What the exercise asks:
Apart from the pictures, every line below is to be set down exactly.

Raw data:
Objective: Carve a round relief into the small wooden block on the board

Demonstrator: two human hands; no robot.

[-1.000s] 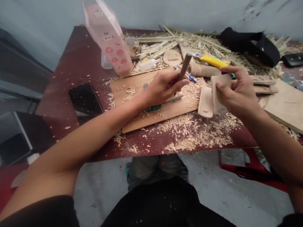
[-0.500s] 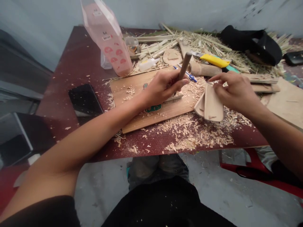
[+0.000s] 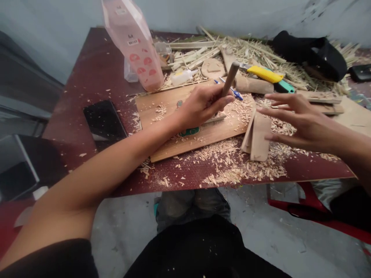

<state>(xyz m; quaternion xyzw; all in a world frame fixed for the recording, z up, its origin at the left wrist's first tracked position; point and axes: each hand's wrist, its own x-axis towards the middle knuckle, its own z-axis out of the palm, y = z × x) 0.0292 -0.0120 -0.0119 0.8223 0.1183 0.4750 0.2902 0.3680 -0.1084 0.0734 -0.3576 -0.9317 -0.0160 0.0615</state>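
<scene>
My left hand (image 3: 203, 105) is closed around a tool with a round wooden handle (image 3: 230, 78) that sticks up over a wooden board (image 3: 171, 116). My right hand (image 3: 301, 119) hovers with its fingers spread, fingertips touching or just off two pale carved wood pieces (image 3: 257, 136). These pieces lean against each other among wood shavings (image 3: 249, 162) near the table's front edge.
The dark red table (image 3: 95, 77) also holds a black phone (image 3: 103, 121), a pink carton (image 3: 135, 46), a yellow-handled cutter (image 3: 265, 74), a blue pen (image 3: 232, 90), a black bag (image 3: 310, 52) and a heap of bamboo strips (image 3: 232, 48). A plywood sheet (image 3: 356, 119) lies at the right.
My right hand lowered the carved wood pieces from in front of me onto the shavings and spread its fingers. My left hand stayed put with the tool.
</scene>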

Finished exercise:
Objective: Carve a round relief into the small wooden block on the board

Demonstrator: two human hands; no robot.

[-1.000s] 
[-0.500s] 
[+0.000s] 

<state>(xyz m; quaternion xyzw; all in a world frame fixed for the recording, z up, its origin at the left wrist's first tracked position; point and axes: each hand's wrist, its own x-axis towards the middle knuckle, its own z-axis out of the palm, y = z × x) 0.0292 -0.0120 -0.0119 0.8223 0.1183 0.4750 0.2902 0.3680 -0.1084 0.0734 -0.3576 -0.9317 -0.0160 0.0615</state>
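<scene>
My left hand (image 3: 203, 105) is closed around a tool with a round wooden handle (image 3: 230, 78) that sticks up over a wooden board (image 3: 171, 116). My right hand (image 3: 301, 119) hovers with its fingers spread, fingertips touching or just off two pale carved wood pieces (image 3: 257, 136). These pieces lean against each other among wood shavings (image 3: 249, 162) near the table's front edge.
The dark red table (image 3: 95, 77) also holds a black phone (image 3: 103, 121), a pink carton (image 3: 135, 46), a yellow-handled cutter (image 3: 265, 74), a blue pen (image 3: 232, 90), a black bag (image 3: 310, 52) and a heap of bamboo strips (image 3: 232, 48). A plywood sheet (image 3: 356, 119) lies at the right.
My right hand lowered the carved wood pieces from in front of me onto the shavings and spread its fingers. My left hand stayed put with the tool.
</scene>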

The answer contains nothing more.